— TASK TO COMPLETE —
Please give the whole listing again exactly, without any of its pictures.

— PROVIDED DATA —
****************
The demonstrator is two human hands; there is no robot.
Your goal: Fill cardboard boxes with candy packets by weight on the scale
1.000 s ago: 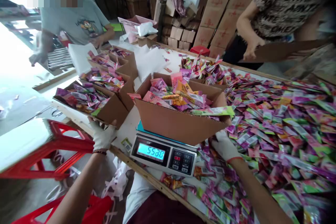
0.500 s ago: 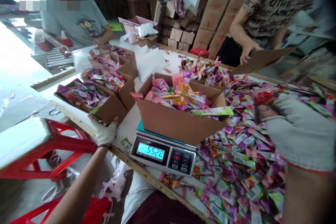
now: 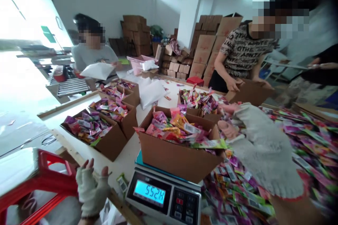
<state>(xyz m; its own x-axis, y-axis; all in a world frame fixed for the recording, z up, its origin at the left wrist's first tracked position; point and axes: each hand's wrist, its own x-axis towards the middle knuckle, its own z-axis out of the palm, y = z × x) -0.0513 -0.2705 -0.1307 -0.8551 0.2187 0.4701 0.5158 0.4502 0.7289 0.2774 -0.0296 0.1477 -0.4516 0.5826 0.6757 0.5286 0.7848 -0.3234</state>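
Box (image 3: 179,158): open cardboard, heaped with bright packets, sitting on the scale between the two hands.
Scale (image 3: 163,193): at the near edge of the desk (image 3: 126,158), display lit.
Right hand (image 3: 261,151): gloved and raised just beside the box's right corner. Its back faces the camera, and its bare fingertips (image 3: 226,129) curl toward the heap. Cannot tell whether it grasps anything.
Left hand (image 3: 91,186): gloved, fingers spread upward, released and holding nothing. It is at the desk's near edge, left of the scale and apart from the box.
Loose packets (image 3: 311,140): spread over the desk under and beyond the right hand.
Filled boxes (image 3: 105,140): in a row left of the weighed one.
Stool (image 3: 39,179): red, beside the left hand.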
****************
— OUTPUT FOR THIS TASK —
The demonstrator is two human hands; there is no robot.
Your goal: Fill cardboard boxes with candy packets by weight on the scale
1.000 s ago: 
0.500 s ago: 
now: 
<state>(xyz m; its own x-axis, y-axis; all in a world frame fixed for the recording, z up, its origin at the left wrist's first tracked position; point and axes: each hand's wrist, its own x-axis towards the middle knuckle, its own z-axis out of the palm, y = z × x) -0.0513 -0.2705 -0.1307 -0.8551 0.2187 0.4701 0.5158 0.4502 0.7289 0.2774 -0.0296 0.1477 -0.4516 0.5826 0.6757 0.5286 0.7848 -0.3234</state>
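Box (image 3: 179,158): open cardboard, heaped with bright packets, sitting on the scale between the two hands.
Scale (image 3: 163,193): at the near edge of the desk (image 3: 126,158), display lit.
Right hand (image 3: 261,151): gloved and raised just beside the box's right corner. Its back faces the camera, and its bare fingertips (image 3: 226,129) curl toward the heap. Cannot tell whether it grasps anything.
Left hand (image 3: 91,186): gloved, fingers spread upward, released and holding nothing. It is at the desk's near edge, left of the scale and apart from the box.
Loose packets (image 3: 311,140): spread over the desk under and beyond the right hand.
Filled boxes (image 3: 105,140): in a row left of the weighed one.
Stool (image 3: 39,179): red, beside the left hand.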

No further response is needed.